Task item – Please find every line below that includes "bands" and report how many there are. Nothing else is needed.
===== Records for this exercise =====
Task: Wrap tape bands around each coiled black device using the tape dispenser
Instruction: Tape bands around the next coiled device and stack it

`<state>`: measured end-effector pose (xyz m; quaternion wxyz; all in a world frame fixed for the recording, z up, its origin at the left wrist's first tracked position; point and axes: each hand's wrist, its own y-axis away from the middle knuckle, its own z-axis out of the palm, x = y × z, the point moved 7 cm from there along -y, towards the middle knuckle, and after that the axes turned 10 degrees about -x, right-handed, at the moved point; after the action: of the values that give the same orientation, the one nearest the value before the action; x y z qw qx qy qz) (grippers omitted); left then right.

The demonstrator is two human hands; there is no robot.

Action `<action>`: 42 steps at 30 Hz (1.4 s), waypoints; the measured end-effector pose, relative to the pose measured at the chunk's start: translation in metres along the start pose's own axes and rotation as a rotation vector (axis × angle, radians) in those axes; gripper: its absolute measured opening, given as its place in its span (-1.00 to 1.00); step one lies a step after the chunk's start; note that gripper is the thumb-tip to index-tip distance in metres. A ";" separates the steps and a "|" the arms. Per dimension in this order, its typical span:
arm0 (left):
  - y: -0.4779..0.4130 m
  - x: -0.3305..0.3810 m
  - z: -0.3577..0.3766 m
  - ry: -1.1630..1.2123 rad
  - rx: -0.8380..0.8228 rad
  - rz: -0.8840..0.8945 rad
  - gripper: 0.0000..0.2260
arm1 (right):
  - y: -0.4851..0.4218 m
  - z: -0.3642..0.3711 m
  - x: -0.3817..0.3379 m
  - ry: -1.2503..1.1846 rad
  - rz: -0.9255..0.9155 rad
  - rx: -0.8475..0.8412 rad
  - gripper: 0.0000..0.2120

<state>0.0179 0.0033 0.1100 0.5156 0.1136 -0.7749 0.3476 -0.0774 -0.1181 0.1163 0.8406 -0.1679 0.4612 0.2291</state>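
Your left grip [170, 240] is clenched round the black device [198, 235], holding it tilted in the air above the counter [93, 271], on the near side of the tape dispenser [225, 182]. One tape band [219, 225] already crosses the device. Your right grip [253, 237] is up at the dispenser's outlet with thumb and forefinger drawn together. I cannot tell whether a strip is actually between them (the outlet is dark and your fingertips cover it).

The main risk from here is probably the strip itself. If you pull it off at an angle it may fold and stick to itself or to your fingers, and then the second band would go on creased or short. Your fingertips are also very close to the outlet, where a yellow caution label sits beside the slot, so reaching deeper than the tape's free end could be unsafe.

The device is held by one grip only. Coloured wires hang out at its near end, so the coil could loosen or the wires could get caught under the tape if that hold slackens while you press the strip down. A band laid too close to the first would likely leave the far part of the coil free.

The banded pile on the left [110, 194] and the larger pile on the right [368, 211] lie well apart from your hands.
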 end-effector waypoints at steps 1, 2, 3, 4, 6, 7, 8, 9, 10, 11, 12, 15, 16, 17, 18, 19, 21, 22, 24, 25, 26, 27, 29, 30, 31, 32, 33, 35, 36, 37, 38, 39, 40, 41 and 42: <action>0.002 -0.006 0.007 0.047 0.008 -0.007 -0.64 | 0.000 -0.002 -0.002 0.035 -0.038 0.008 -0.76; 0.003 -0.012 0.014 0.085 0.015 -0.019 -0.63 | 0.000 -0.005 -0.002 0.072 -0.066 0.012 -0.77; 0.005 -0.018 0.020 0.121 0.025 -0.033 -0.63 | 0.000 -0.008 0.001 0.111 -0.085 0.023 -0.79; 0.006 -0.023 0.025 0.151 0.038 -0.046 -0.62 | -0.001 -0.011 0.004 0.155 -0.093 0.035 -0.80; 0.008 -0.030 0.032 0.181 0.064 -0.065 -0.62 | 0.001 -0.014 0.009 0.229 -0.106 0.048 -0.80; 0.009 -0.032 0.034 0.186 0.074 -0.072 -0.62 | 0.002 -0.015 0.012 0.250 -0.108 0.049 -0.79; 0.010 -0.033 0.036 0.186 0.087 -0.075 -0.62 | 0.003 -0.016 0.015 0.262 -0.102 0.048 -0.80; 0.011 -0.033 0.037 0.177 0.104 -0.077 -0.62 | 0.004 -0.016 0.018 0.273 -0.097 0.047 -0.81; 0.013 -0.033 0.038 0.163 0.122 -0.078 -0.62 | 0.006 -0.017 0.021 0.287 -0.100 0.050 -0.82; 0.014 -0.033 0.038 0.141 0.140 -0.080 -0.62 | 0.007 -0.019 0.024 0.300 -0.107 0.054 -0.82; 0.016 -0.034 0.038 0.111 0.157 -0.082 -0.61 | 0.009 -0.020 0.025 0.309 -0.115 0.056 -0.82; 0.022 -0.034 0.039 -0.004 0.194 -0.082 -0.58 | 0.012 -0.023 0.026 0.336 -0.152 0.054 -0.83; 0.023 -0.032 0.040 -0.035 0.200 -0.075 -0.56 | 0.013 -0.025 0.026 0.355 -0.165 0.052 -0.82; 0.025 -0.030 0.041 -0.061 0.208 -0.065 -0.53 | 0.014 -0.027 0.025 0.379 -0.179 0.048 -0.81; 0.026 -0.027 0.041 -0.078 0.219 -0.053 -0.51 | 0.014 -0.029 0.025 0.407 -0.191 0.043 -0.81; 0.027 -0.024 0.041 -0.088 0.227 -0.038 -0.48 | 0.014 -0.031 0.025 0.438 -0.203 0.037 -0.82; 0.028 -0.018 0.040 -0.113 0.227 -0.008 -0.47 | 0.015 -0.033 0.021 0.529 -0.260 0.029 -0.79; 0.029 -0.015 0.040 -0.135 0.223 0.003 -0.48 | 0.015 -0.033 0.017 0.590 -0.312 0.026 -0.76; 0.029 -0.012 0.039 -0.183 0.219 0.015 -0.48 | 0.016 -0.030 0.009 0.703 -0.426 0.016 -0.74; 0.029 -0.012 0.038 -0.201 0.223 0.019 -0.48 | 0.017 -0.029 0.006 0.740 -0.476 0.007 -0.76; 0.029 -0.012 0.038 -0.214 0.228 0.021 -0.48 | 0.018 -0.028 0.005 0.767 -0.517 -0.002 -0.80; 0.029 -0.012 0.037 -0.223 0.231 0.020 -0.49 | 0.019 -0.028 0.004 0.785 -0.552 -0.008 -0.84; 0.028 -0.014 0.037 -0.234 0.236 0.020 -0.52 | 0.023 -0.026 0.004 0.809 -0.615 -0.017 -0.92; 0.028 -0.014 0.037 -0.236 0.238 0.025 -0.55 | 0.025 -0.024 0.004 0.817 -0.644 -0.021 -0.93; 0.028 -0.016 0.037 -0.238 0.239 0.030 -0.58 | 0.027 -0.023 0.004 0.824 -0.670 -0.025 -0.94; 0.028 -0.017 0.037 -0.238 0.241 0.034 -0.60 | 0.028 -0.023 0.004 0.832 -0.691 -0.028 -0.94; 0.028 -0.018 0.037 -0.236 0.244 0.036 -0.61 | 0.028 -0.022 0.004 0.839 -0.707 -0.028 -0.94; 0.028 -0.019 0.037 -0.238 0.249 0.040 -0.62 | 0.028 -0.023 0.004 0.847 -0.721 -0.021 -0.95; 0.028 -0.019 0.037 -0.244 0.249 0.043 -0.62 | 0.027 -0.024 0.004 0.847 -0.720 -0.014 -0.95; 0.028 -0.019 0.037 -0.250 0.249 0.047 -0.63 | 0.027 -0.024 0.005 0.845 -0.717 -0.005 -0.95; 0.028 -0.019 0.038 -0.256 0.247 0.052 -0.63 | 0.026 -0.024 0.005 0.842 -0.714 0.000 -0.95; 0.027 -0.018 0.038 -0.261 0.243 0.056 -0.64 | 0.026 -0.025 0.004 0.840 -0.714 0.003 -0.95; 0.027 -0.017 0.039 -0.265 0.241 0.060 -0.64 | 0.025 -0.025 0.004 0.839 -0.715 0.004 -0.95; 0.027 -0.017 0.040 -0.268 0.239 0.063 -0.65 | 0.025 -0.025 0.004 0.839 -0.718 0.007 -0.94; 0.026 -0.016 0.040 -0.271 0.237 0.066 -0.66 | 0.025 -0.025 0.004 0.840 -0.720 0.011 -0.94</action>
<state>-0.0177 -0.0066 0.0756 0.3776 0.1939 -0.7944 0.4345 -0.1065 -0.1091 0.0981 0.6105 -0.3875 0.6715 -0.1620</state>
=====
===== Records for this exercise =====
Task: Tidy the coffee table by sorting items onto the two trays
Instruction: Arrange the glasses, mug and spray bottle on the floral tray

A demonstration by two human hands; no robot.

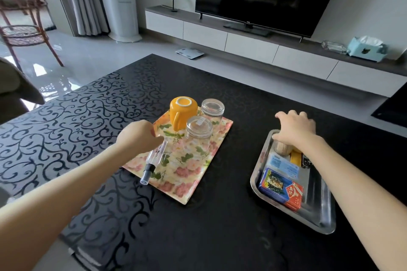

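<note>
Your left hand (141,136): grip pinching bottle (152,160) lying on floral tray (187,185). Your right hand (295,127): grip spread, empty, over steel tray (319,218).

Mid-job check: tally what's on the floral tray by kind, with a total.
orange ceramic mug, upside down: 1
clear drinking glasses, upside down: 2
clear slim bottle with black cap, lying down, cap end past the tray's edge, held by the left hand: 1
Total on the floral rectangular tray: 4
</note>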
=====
Task output – 2